One unexpected outcome of the charter school revolution has been the compression of teachers’ careers. While traditional public schools were often staffed by older teachers who approached the job as a lifetime occupation, the charter school movement has attracted a number of idealistic young people who come in and teach for a few years before moving on to other pursuits, be it within the school administration or outside the field entirely. In 2011, for example, Teach for America, which sends one third of its teachers to charter schools, stated that only 36 percent continued as teachers after the program’s two years.

A new piece in the New York Times profiling the growth of this trend notes that these short careers have quickly become normal: One study found that over one quarter of all teachers now have less than six years of experience, an 11 percent jump over the past five years. Perhaps more surprisingly, this is increasingly viewed as a good thing by many in the field, who appreciate the drive and enthusiasm that young teachers can bring to the classroom:

“Strong schools can withstand the turnover of their teachers,” said Wendy Kopp, the founder of Teach for America. “The strongest schools develop their teachers tremendously so they become great in the classroom even in their first and second years.” […]

The restless generation of millennials is likely to accelerate the trend. Some charter school leaders say that some experienced teachers grow tired and less effective, and that educators need to embrace the change.

“My take is yes, we do need and want some number of teachers to be ‘lifers,’ for lack of a better word,” said Doug McCurry, a co-chief executive of Achievement First, a nonprofit charter operator with 25 schools in Connecticut, Brooklyn and Providence, R.I., where teachers spend an average of 2.3 years in the classroom. But, he said, he would be happy if “the majority of the teachers that walked in the door gave us five or seven really good teaching years and then went on to do something else.”

The consensus isn’t complete, of course: For every educator who sings the praises of short careers there is another who is concerned that the rapid turnover will lead to instability in schools and cause teachers to bow out just as they reach their prime. Both of these are reasonable concerns, and we need to make sure that our schools are equipped to handle transitions smoothly and that young teachers are prepared to be effective from day one.

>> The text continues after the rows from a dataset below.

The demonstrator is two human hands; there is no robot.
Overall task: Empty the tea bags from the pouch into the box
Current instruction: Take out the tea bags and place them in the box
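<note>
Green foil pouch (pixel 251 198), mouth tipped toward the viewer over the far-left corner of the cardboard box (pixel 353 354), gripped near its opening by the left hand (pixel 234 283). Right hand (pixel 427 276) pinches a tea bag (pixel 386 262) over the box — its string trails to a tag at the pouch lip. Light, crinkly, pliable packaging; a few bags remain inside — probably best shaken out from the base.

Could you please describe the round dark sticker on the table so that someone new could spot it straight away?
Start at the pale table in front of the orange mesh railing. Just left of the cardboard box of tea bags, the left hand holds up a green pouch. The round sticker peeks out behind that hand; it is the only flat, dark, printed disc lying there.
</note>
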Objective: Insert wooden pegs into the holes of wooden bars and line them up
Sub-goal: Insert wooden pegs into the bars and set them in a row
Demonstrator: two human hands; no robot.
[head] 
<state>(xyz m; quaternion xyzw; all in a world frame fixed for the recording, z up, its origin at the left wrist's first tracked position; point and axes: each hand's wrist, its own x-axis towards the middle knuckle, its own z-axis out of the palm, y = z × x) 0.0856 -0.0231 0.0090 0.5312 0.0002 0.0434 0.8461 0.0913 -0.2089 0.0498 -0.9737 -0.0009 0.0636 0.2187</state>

Overall, however we tend to side much more with the young folks on this one. While we certainly need some master teachers and career teachers in the system to give stability and mentor the newcomers, there only needs to be a few in each school for the system to work. Meanwhile, the energy that twenty-somethings can bring to teaching is an important asset that is difficult to find in more experienced teachers. We’re happy to see that educators are coming around on this idea as well.

[Classroom image courtesy of Shutterstock]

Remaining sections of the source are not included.